Wednesday, July 28, 2010

Thoughts On Children


My grandson, Aubrey, and his wife, Becky, both of whom are in the Airforce currently stationed in Hawaii, are visiting this week. I picked them up at the airport in the early morning and after breakfast dropped them off at the car rental office so they could pick up their wheels of “independence.” I say independence because they have a long list of places to go and things to do, so I will probably only see them a few times during the visit. One place we are most likely to visit together is the Washington Park Zoological Gardens. (One has to check in to see how all the “relatives” are doing, you know!)

In between my attention to emails and other computer activities I began to think about children. As I did, I immediately focused my mind on one of my favorite photos of my son and daughter when David was five and Jennifer was two. It is this same photo that most often comes to my mind when I think of them. There is something so innocent, carefree and appealing to our children at those early ages. All their dreams are just beginning to take shape and the most important thing they have to do is have fun with their imaginings.

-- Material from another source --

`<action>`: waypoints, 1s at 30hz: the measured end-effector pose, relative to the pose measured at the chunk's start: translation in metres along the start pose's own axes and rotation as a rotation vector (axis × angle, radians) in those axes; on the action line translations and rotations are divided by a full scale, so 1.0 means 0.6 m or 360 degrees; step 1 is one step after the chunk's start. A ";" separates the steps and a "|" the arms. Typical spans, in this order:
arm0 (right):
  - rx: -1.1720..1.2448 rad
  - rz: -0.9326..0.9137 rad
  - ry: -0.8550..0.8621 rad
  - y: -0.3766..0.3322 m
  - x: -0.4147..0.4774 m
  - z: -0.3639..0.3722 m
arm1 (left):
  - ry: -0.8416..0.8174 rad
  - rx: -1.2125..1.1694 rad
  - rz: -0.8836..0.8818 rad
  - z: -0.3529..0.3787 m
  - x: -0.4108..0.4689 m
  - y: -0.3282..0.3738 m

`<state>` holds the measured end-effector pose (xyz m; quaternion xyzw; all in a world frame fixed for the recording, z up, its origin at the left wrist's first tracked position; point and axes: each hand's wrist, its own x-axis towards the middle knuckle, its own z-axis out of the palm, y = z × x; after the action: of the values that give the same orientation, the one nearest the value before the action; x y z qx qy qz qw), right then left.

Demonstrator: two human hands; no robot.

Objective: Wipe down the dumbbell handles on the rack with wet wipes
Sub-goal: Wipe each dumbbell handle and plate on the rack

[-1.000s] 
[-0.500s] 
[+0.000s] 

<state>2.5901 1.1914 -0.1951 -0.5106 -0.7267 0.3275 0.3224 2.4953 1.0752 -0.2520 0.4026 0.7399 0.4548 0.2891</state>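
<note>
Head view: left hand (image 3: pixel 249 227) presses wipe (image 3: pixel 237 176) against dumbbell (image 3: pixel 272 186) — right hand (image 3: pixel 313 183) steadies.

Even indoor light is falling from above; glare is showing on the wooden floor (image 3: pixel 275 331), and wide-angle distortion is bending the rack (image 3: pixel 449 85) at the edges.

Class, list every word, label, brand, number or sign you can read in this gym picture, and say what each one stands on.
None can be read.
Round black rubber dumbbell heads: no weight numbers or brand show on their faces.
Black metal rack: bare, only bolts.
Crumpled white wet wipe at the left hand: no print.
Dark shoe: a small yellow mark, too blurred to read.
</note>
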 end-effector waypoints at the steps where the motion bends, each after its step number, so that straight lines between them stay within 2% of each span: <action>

I cannot speak for all parents, of course, but I think many of us always hold on to a favorite image of our children, one in which they always are children. There is no intent to not recognize that they have grown up and are now living their own lives, probably with their own children and the memories that are just beginning to be stored away for later recollection. Rather, it is more the realization of how life unfolds from childhood, to adult, to parent, grandparent and maybe to doting patriarch or matriarch of a proud family. As I ponder this wonderful family pattern I am reminded of a favorite passage by Kahlil Gibran:

On Children

Your children are not your children.
They are the sons and daughters of Life's longing for itself.
They come through you but not from you,
And though they are with you yet they belong not to you.
You may give them your love but not your thoughts,
For they have their own thoughts.
You may house their bodies but not their souls,
For their souls dwell in the house of tomorrow,
which you cannot visit, not even in your dreams.
You may strive to be like them,
but seek not to make them like you.
For life goes not backward nor tarries with yesterday.
You are the bows from which your children
as living arrows are sent forth.
The archer sees the mark upon the path of the infinite,
and He bends you with His might
that His arrows may go swift and far.
Let your bending in the archer's hand be for gladness;
For even as He loves the arrow that flies,
so He loves also the bow that is stable.

It takes great effort sometimes to really let our children go, to let them grow and become who they are destined to be, with their own set of values and priorities. Hopefully, some of the positive efforts we make as parents will assist them in the process of building the foundation for their lives. Remember, They are the sons and daughters of Life's longing for itself. As such, they have their own dreams from which they will build unique lives that bring blessings to all of us that would not exist without them.